Yes, there is corruption elsewhere, but it is not a way of life there

That is, they talk about the almost absolute inevitability of judgments, be they civil or criminal; accordingly, they somehow know and live in an environment and a state that has managed to convince them that the law works. Unlike the few young Bulgarians from this experiment, some of them from the “white ghetto“, according to whom everything in our country can drag on for years through the courts, and for certain people close to power there may be loopholes through which they can sneak in with the appropriate legal assistance (“if you have money for a good lawyer etc.“). There was no mention of the speedy justice, somewhat achieved in other countries.

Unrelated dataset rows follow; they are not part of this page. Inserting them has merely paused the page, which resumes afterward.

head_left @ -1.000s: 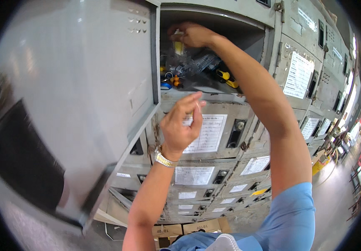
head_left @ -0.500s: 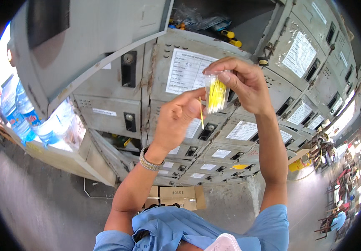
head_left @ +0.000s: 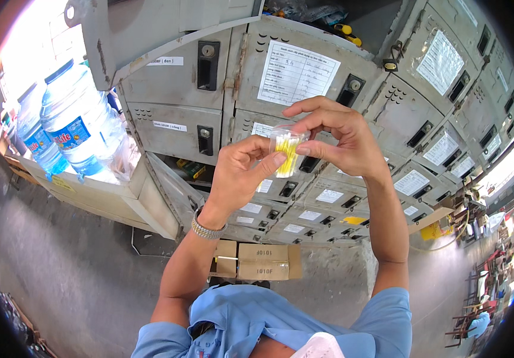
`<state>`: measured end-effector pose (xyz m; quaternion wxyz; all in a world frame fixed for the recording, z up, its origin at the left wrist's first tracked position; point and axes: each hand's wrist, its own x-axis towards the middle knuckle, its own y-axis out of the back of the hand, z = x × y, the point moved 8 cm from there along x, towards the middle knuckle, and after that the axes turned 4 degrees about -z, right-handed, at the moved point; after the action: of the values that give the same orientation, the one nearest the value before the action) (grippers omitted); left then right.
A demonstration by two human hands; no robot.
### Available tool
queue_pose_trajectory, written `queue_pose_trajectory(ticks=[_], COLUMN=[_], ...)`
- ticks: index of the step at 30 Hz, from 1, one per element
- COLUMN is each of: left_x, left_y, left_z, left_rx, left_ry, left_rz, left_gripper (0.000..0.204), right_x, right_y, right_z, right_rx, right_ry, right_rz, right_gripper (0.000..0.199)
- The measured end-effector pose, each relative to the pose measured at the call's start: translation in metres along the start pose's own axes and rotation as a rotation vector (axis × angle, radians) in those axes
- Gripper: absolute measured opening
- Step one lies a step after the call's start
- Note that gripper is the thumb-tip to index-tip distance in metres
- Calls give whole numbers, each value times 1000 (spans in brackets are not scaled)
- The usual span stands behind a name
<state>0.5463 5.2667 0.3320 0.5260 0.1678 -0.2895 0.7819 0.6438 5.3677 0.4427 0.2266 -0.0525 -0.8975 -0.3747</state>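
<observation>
Fingers (head_left: 272, 160) of the left hand (head_left: 239, 176) are pinched shut on the lower left edge of a small clear bag (head_left: 285, 152) with thin yellow sticks inside, thumb on one side and forefinger on the other. Right hand (head_left: 340, 140) has it from the opposite side, thumb and middle finger closed on the right edge, forefinger arched over the top. So the bag is held up in the air between both hands, roughly chest-high and out in front of the grey lockers (head_left: 305, 77), not resting on anything. Looks to me like a two-sided grip so the floppy plastic stays flat and the contents can be looked at or the mouth worked on; can't tell if it's sealed.

Further out: metal watch (head_left: 206, 228) on the left wrist, blue shirt sleeves low in frame. One top locker compartment (head_left: 340, 21) stands open with tools inside. Off to the left, big blue water bottles (head_left: 75, 122) stand on a low cabinet, and a cardboard box (head_left: 257, 261) lies on the concrete floor below.
</observation>
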Motion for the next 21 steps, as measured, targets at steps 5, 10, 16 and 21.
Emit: queue_pose_trajectory(ticks=[5,10,16,21], left_x=[-3,-5,-3,-5], left_y=[-14,-11,-30,-23], left_z=[0,-13,-1,-9], left_rx=[-49,75,88,81], left_ry=[47,55,-42,0], left_rz=[-26,-7,26,-15], left_gripper=[20,20,19,20], right_x=[-17,-32,-48,-53], right_y=[-1,7,5,1], right_z=[-11,-13,-23,-26], right_rx=[-168,-177,-398,-390], right_ry=[122,-88,62,-56], right_rz=[-7,55,64,26], right_gripper=[20,16,16,16])
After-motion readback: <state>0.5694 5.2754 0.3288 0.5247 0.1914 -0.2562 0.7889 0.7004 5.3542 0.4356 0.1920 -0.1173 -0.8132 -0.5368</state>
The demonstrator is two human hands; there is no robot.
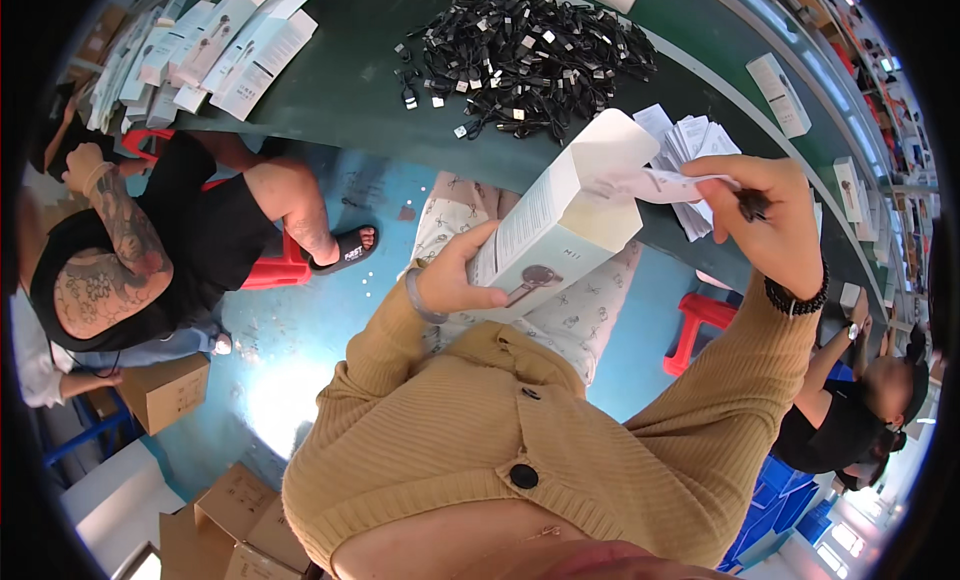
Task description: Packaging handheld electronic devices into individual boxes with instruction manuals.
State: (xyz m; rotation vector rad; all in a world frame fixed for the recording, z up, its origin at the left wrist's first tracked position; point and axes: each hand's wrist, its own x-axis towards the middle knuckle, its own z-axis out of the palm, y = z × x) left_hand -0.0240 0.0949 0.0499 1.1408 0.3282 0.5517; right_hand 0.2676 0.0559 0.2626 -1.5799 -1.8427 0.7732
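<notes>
Firstly, white cartons [225,50] lie piled toward the left edge of the tabletop [360,80]. The left hand [455,275] grips an open white box [545,250] before the near edge, with black cables [530,65] heaped behind it. Then papers [690,140] lie by this edge; the right hand [770,220] pinches a leaflet [665,187] at the box's mouth and holds a small black thing [752,204].

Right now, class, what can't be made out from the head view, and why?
All in the head view:
Inside bottom of the white box in the left hand: hidden by its walls.
Full shape of the dark item in the right hand: mostly covered by that hand.
Print on the paper slips: too small.
Base of the brown carton: cut off by the lower edge.
</notes>
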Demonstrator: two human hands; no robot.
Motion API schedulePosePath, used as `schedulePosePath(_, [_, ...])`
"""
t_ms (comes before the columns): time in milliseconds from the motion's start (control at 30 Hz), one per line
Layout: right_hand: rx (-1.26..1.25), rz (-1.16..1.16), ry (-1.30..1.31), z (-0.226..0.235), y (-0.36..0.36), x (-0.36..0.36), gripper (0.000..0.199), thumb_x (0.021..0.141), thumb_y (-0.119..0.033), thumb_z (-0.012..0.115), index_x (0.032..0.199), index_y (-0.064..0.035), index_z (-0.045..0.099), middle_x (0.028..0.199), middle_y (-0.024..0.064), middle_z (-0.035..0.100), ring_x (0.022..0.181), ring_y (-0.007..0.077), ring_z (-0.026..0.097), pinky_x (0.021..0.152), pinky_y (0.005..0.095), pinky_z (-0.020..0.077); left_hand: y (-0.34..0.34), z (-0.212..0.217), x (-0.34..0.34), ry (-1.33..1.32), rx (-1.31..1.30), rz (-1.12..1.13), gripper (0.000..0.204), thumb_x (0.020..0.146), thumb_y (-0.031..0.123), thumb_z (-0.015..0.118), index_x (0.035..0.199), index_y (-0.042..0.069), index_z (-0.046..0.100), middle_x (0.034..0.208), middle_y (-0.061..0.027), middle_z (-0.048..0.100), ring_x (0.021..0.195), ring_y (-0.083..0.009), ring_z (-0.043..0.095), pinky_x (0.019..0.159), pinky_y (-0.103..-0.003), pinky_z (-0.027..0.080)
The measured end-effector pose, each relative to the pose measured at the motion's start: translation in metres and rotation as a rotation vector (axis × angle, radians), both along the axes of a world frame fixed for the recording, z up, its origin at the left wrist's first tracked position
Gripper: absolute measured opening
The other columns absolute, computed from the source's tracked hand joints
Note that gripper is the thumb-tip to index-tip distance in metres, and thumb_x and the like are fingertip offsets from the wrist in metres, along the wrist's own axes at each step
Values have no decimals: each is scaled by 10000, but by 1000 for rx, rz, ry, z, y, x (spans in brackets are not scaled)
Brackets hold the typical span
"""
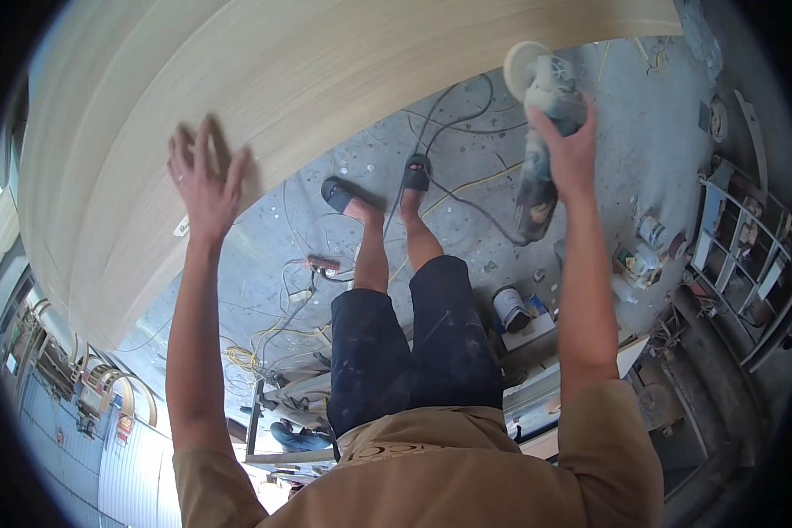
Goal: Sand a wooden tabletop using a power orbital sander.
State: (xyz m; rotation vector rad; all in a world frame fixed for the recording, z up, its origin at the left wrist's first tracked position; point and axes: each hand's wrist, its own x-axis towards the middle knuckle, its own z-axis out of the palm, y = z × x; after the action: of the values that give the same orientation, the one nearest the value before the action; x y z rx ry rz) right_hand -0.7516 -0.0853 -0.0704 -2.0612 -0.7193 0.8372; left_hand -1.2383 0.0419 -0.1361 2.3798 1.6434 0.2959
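A large, smooth, curved beige panel [326, 79] spans the upper left. My left hand [207, 180] is spread against its surface near the lower edge, fingers apart and holding nothing. Out to the right, my right hand [572, 145] grips an angle grinder [537, 180] around its body. The grinder's round pale disc [526, 66] faces up toward the panel's edge; whether they touch I cannot tell. Its dark lower end hangs downward, with a black cable trailing from it. Part of the grinder is hidden by my fingers.
Black and yellow cables [466, 185] snake over the grey concrete floor [642, 114] around my sandalled feet. A power strip [323, 265] lies among them. Behind me on the right stand an open can [510, 308], bottles [642, 260] and a metal rack [739, 238].
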Motion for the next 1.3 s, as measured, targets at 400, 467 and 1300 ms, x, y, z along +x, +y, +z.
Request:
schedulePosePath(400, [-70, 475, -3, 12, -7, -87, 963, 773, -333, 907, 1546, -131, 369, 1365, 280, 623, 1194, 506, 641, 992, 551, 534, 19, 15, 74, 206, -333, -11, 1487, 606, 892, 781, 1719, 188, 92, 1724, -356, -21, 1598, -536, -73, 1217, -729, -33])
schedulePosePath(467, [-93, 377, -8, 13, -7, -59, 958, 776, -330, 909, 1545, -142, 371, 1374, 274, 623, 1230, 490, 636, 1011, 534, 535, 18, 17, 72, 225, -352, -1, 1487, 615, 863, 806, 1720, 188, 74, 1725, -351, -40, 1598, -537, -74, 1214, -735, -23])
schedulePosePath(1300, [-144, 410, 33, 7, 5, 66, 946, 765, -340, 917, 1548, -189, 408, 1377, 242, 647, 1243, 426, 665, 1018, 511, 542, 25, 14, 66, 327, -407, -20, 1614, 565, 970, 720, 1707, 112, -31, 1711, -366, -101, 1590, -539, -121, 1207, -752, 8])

That is why the question arises for me “do we really want a state governed by the rule of law“ – because it seems that in our mental software, “added“ by a series of politicians with no respect for the rules themselves, the quasi-apathetic concept of “illegality” is embedded, although there is no such word. And I already hear the comments that in Greece, and in the countries of Central Europe that have far surpassed us, there was also corruption: of course there is. It's just not a way of life in these countries.

This sounded like a cliché, but I won't stop there. Our own country today seems to be working on several levels - one is to take over ever larger parts of life and present them through the helpful media as successes, but the second, more important, is that it, intentionally or not, desensitizes its citizens on the above issues and increasingly turns them into subjects, especially when it crushes private business (while it itself does a huge private business through its leaders).

The only way out

And I don't find any other option than the one that has already been discussed - that generation Z (and after it, Alpha) is our only chance to get out of this quiet, belated cognitive tribe and, above all, from the corrupt thinking that can be easily traced back to the late socialist era, the services, etc. Just take the Supreme Judicial Council - a neo-communist-type body entrenched within itself, which seems to tell you “we decide how things will go, we vote for our own salaries, you can't bully us, protest, don't interfere with us“.

Finally: the possible replacement of the acting Prosecutor General will not lead to anything, just as the half-baked and partially repealed reforms by the Constitutional Court recently led to nothing. The only way to get to something is to somehow agree as a community that only the “Clistenians” measures in justice would lead to at least some positive result. And do we really want them? And who would be Cleisthenes*?

*Clisthenes was an ancient Greek politician from Athens who carried out key reforms around 508 – 507 BC, laying the foundations of Athenian democracy. His most significant reform shifted the center of power and responsibility from family ties to citizenship.